Implementation:NVIDIA TransformerEngine JAX Flax Module
| Field | Value |
|---|---|
| Sources | TransformerEngine |
| Domains | Deep_Learning, JAX, Quantization |
| Last Updated | 2026-02-07 14:00 GMT |
Overview
Defines Flax nn.Module wrappers around TE's core JAX operations, providing drop-in replacements for standard Flax layers with FP8 quantization and LoRA support.
Description
TransformerEngineBase manages FP8 quantization state (scales, amax history) through Flax's variable collection system. DenseGeneral wraps dense() with Flax parameter initialization and logical axis partitioning. LayerNormDenseGeneral and LayerNormMLP fuse normalization with linear layers. Each module creates QuantizerFactory instances from recipe configurations and passes them through the forward pass. make_dot_general_cls creates a custom lax.dot_general replacement for FP8 GEMM. LoRA support is integrated via _apply_low_rank_adaptation.

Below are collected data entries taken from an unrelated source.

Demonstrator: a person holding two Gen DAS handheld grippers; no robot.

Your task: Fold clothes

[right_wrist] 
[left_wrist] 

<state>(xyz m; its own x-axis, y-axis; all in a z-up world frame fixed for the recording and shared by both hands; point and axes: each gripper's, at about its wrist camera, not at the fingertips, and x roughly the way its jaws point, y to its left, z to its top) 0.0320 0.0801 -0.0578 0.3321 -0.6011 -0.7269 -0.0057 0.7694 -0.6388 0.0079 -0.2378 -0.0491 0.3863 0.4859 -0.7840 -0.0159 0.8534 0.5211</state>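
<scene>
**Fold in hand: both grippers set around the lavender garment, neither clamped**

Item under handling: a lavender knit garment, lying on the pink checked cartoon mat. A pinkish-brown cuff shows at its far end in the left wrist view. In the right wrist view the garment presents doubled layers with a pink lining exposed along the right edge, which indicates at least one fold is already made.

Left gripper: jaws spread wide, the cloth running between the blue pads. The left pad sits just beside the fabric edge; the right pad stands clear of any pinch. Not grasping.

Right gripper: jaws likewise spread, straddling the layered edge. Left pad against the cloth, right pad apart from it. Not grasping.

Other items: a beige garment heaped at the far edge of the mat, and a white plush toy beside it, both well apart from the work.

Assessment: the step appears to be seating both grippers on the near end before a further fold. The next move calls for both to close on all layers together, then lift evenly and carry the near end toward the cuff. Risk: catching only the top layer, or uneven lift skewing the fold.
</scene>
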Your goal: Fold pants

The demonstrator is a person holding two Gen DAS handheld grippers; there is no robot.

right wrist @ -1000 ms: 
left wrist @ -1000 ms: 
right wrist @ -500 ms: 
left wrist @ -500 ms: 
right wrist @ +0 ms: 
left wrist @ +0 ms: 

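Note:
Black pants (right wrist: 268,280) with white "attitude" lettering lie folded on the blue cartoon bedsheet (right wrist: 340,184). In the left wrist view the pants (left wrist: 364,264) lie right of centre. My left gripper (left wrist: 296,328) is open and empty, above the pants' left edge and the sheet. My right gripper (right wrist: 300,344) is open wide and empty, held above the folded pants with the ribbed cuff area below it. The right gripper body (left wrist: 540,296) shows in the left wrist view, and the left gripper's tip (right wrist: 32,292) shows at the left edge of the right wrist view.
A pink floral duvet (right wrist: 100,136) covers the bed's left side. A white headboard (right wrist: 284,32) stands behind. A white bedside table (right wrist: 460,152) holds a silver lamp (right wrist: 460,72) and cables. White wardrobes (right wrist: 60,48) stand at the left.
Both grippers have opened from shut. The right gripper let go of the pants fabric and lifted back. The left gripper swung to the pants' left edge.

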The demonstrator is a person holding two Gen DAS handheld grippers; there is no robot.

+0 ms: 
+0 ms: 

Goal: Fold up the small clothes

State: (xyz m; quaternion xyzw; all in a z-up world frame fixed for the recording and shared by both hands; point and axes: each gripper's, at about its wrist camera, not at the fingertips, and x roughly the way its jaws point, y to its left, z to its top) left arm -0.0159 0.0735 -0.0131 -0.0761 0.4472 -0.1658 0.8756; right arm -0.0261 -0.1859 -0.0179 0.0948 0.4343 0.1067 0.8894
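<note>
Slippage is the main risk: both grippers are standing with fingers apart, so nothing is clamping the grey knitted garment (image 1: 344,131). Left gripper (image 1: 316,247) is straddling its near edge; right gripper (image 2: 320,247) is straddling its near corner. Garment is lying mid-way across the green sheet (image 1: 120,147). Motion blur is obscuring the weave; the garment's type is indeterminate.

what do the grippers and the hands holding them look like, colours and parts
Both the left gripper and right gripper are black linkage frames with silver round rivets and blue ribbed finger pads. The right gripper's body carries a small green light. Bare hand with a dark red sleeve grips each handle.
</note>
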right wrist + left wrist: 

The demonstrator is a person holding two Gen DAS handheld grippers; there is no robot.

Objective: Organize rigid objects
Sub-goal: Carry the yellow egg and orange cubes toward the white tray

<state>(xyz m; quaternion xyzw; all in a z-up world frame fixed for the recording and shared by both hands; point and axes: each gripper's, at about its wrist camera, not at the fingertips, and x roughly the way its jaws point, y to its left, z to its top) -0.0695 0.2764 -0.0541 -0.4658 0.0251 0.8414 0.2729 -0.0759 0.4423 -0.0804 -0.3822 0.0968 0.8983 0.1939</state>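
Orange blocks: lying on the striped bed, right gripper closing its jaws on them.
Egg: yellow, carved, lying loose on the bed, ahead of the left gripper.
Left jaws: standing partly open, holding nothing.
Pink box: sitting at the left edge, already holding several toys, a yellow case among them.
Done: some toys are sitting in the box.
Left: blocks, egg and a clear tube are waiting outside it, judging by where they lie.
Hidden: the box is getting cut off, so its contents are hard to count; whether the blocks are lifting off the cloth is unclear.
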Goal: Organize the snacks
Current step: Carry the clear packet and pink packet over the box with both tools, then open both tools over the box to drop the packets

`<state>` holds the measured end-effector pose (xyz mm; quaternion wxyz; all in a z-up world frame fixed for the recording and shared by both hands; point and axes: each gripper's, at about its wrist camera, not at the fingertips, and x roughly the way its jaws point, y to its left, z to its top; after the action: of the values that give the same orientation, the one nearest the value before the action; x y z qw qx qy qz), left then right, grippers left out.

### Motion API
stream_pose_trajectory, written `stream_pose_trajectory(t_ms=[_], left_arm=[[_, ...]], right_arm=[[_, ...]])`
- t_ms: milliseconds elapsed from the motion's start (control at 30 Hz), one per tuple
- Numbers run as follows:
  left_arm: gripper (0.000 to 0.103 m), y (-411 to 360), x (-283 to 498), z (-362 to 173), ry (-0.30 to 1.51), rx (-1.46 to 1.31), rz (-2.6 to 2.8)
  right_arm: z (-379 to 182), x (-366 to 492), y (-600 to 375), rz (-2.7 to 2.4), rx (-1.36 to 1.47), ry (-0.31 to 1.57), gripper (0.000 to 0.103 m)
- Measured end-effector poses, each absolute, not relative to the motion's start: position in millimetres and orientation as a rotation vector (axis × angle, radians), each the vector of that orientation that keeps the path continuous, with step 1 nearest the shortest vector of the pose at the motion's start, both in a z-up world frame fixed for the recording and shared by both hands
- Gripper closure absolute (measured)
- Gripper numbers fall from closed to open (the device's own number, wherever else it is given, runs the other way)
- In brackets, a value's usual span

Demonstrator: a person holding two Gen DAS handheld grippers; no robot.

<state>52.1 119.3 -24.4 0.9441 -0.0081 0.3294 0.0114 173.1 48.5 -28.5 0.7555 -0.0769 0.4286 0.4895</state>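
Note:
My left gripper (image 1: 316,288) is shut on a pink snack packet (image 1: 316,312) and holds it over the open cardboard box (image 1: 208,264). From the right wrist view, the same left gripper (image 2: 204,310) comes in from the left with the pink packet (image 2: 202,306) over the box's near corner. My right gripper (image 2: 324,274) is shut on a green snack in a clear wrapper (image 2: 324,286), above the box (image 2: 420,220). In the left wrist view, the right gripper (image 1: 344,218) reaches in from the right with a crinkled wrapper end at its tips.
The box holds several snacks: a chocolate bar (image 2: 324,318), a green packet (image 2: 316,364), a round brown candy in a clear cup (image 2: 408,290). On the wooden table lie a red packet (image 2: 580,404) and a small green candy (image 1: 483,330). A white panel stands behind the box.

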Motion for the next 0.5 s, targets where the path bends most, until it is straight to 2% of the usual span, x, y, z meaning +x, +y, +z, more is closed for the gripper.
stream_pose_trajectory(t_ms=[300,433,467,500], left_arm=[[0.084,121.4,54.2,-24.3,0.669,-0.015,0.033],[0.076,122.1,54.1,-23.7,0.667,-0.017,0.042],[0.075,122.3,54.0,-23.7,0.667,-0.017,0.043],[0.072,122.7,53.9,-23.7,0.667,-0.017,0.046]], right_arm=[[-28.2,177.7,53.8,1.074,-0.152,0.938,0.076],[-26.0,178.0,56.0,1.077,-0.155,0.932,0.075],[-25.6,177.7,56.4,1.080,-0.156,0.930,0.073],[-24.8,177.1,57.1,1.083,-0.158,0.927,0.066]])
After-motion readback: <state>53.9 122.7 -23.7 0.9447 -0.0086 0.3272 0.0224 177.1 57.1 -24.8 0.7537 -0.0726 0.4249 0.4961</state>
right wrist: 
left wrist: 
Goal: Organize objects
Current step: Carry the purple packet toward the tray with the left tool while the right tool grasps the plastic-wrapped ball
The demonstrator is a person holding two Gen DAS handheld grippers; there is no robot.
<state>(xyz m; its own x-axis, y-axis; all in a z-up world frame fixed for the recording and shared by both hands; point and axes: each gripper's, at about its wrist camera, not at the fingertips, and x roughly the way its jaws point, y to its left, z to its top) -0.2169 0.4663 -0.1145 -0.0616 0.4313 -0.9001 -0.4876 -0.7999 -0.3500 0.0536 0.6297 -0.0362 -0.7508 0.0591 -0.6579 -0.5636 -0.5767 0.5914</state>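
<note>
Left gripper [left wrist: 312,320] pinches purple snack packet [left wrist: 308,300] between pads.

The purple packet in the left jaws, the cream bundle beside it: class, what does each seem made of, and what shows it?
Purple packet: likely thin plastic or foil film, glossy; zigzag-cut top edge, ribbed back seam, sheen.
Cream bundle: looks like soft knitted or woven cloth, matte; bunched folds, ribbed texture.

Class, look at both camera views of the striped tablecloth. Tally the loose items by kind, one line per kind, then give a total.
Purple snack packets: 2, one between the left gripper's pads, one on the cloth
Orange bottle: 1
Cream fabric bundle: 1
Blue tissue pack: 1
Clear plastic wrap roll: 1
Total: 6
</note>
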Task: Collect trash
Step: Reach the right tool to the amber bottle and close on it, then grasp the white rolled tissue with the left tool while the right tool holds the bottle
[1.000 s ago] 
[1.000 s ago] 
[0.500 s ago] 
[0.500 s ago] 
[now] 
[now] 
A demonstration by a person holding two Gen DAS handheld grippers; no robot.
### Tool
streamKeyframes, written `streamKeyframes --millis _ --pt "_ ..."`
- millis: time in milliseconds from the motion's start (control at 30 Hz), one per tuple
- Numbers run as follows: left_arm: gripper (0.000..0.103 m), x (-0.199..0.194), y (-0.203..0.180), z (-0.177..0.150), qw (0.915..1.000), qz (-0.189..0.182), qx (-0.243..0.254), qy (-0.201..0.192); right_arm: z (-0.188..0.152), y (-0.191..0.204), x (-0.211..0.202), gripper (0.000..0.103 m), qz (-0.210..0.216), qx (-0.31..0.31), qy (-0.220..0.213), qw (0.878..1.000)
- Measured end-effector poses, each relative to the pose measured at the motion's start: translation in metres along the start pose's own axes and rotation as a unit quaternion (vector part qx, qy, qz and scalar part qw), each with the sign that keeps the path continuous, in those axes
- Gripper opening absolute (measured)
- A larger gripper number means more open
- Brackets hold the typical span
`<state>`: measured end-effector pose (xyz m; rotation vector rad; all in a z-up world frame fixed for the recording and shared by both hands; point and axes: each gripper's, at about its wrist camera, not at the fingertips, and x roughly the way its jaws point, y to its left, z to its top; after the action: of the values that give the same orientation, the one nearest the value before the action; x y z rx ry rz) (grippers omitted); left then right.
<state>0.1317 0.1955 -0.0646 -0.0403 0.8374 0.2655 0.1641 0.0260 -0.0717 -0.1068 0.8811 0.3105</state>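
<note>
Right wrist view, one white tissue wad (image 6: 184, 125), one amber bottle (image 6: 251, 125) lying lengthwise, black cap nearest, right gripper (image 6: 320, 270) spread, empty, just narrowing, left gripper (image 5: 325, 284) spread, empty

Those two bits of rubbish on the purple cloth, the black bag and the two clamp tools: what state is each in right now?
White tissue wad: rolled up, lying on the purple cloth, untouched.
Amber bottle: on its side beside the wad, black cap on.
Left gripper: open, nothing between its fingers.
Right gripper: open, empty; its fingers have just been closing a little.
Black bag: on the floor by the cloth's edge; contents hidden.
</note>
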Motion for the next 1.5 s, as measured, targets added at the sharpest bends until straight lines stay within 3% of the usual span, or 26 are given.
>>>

Additional modules include Softmax for fused softmax operations and LayerNorm for standalone normalization.
This is the primary user-facing API for Flax users, providing FP8-accelerated transformer building blocks that integrate seamlessly with Flax's module system, parameter management, and logical axis partitioning.
Usage
Use these modules as drop-in replacements for standard Flax layers in transformer architectures. Enable FP8 quantization by using the autocast context manager and passing the appropriate quantization recipe.
Code Reference
Source Location
- Repository
NVIDIA/TransformerEngine- File
transformer_engine/jax/flax/module.py- Lines
- 1--1440
Signature
class Softmax(nn.Module):
"""Fused softmax module with multiple fusion types."""
...
class LayerNorm(nn.Module):
"""Layer normalization with optional FP8 quantization."""
...
class TransformerEngineBase(nn.Module):
"""Base class managing FP8 quantization state."""
...
class DenseGeneral(TransformerEngineBase):
"""Dense layer with FP8 support and LoRA."""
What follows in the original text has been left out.